Sudatta Bhattacharya,Michal Koucký
2023-11-27
Abstract:In this paper we provide a new locally consistent decomposition of strings. Each string $x$ is decomposed into blocks that can be described by grammars of size $\widetilde{O}(k)$ (using some amount of randomness). If we take two strings $x$ and $y$ of edit distance at most $k$ then their block decomposition uses the same number of grammars and the $i$-th grammar of $x$ is the same as the $i$-th grammar of $y$ except for at most $k$ indexes $i$. The edit distance of $x$ and $y$ equals to the sum of edit distances of pairs of blocks where $x$ and $y$ differ. Our decomposition can be used to design a sketch of size $\widetilde{O}(k^2)$ for edit distance, and also a rolling sketch for edit distance of size $\widetilde{O}(k^2)$. The rolling sketch allows to update the sketched string by appending a symbol or removing a symbol from the beginning of the string.

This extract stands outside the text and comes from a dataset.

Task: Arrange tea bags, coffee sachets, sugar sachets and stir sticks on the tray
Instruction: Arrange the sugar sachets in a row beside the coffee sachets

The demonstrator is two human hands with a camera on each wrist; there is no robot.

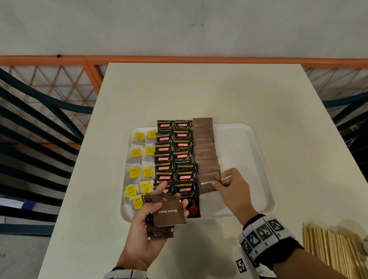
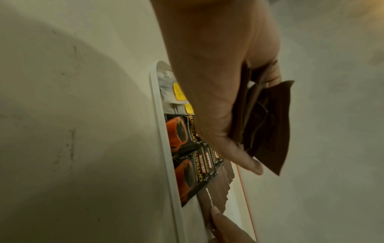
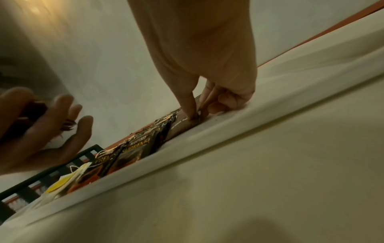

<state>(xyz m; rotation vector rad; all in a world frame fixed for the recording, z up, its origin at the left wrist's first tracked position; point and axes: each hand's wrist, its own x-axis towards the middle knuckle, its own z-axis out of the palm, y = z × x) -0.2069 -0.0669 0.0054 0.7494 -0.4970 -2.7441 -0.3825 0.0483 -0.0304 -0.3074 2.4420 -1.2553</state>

Data Structures and Algorithms
What problem does this paper attempt to address?
The main problem this paper attempts to address is the fast computation and approximation of edit distance, particularly in designing small and efficient edit distance sketches. Specifically: 1. **Alignment Challenge**: Finding the optimal alignment is a core issue when calculating the edit distance between two strings. This problem becomes even more challenging in sketching techniques, as it is not possible to access both strings simultaneously. 2. **New Decomposition Method**: The paper proposes a new method for locally consistent string decomposition, breaking each string into several blocks, each of which can be represented by a context-free grammar of size \(e^{O(k)}\). If the edit distance between two strings \(x\) and \(y\) does not exceed \(k\), their decompositions will use the same number of grammars, and except for at most \(k\) index positions, the grammars at other index positions will be the same. 3. **Sketch Design**: Based on the above decomposition method, the paper also designs edit distance sketches of size \(e^{O(k^2)}\) and rolling sketches, allowing the stored string to be updated by appending or removing characters. 4. **Optimization and Application**: This decomposition method is not only suitable for the approximate calculation of edit distance but can also be used to embed edit distance into Hamming distance. Compared to previous methods, it has more advantages in parallelization and is expected to have more applications in the future.